Honesty and clarity, for once, coming from Maxine Waters in terms of her clear bias.
Neither was our favorite moonbat, Keith Olbermann.
So what really happened in the White House? What was the final straw that broke the proverbial camel’s back? I wrote back on Tuesday that Comey’s final waffling on the number of emails found in Weiner’s laptop was the kicker. Oddly enough, Dr Sebastian Gorka highlighted that same issue.
The New York Times wrote this about the White House decision.
‘Enough was Enough’: How Festering Anger at Comey Ended in His Firing
by Maggie Haberman, Glenn Thrush, Michael S Schmidt and Peter Baker
WASHINGTON — By the end, neither of them thought much of the other.
After President Trump accused his predecessor in March of wiretapping him, James B. Comey, the F.B.I. director, was flabbergasted. The president, Mr. Comey told associates, was “outside the realm of normal,” even “crazy.”
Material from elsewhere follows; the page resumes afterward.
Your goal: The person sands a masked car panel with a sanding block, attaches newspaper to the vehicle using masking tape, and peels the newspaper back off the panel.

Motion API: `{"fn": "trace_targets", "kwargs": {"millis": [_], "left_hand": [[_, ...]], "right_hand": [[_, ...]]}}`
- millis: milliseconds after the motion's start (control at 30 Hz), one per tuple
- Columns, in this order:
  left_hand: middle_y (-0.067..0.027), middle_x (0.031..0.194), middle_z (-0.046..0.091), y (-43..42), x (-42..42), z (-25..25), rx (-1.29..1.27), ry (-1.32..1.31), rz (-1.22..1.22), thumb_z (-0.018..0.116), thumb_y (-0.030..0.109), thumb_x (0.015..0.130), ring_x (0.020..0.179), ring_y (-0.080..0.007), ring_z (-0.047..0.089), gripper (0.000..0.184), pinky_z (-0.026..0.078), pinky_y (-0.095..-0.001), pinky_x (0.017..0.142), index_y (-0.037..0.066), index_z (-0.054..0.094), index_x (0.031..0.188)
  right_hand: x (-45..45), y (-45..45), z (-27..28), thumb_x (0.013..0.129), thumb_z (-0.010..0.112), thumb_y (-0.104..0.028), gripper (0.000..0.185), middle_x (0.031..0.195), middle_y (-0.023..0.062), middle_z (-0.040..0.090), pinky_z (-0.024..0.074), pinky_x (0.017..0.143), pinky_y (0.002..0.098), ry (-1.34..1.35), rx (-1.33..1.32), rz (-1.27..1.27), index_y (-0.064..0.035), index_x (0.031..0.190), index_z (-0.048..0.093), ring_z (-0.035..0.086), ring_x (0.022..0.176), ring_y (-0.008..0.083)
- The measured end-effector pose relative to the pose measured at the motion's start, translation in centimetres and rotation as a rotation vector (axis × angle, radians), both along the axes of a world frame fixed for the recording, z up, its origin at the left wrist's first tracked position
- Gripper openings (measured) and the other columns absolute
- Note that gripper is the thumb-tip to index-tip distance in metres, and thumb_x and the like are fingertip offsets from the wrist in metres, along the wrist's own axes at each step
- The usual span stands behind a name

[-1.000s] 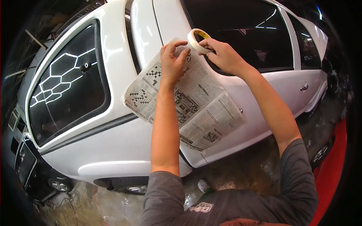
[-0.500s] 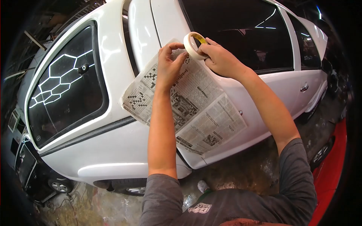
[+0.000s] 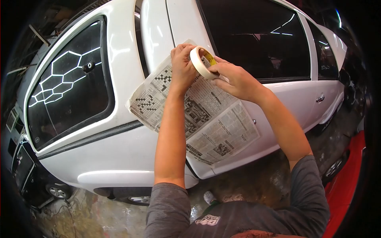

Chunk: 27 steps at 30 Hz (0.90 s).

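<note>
Right hand (image 3: pixel 240 82) pinches tape roll (image 3: pixel 197 63); left hand (image 3: pixel 182 71), fingers curled, at newspaper (image 3: pixel 222 129) against white car (image 3: pixel 119 152), fingertip hold unclear.

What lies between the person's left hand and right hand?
In the head view, a roll of tape lies between the left hand and the right hand, which holds it.

I find the newspaper sheet (image 3: pixel 222 127) against the side of the car (image 3: pixel 115 152), between the rear side window (image 3: pixel 71 87) at left and the door window (image 3: pixel 258 43) at right. The left hand (image 3: pixel 183 67) is at the sheet's upper end; the roll of tape (image 3: pixel 195 62) is just right of it, in the right hand (image 3: pixel 240 81). From my remote post, I cannot be certain whether roll and left hand touch. A second vehicle (image 3: pixel 25 174) stands far left, a third vehicle (image 3: pixel 351 178) far right.
</note>
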<state>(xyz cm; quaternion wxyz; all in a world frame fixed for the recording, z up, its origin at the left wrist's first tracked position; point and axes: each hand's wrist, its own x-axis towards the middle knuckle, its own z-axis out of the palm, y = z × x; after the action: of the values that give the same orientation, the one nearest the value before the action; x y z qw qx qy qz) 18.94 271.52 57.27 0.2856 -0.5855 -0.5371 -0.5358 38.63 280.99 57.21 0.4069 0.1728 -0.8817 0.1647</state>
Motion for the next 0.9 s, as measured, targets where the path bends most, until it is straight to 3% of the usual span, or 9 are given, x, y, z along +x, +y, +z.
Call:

For his part, Mr. Trump fumed when Mr. Comey publicly dismissed the sensational wiretapping claim. In the weeks that followed, he grew angrier and began talking about firing Mr. Comey. After stewing last weekend while watching Sunday talk shows at his New Jersey golf resort, Mr. Trump decided it was time. There was “something wrong with” Mr. Comey, he told aides.
The problem, you see, was that Donald Trump waited too long. As I believed and wrote numerous times, on January 20th at noon, President Trump should have demanded Comey’s resignation letter.
The collision between president and F.B.I. director that culminated with Mr. Comey’s stunning dismissal on Tuesday had been a long time coming. To a president obsessed with loyalty, Mr. Comey was a rogue operator who could not be trusted as the F.B.I. investigated Russian ties to Mr. Trump’s campaign. To a lawman obsessed with independence, Mr. Trump was the ultimate loose cannon, making irresponsible claims on Twitter and jeopardizing the bureau’s credibility.
The other problem was that Comey wasn’t obsessed with any independence other than his own, and not that of the bureau itself. The only person who jeopardized the FBI’s credibility was James Comey.
The White House, in a series of shifting and contradictory accounts, first said Mr. Trump decided to fire Mr. Comey because the attorney general and his deputy recommended it. By Wednesday, it had amended the timeline to say that the president had actually been thinking about getting rid of the F.B.I. director as far back as November, after he won the election, and then became “strongly inclined” after Mr. Comey testified before Congress last week.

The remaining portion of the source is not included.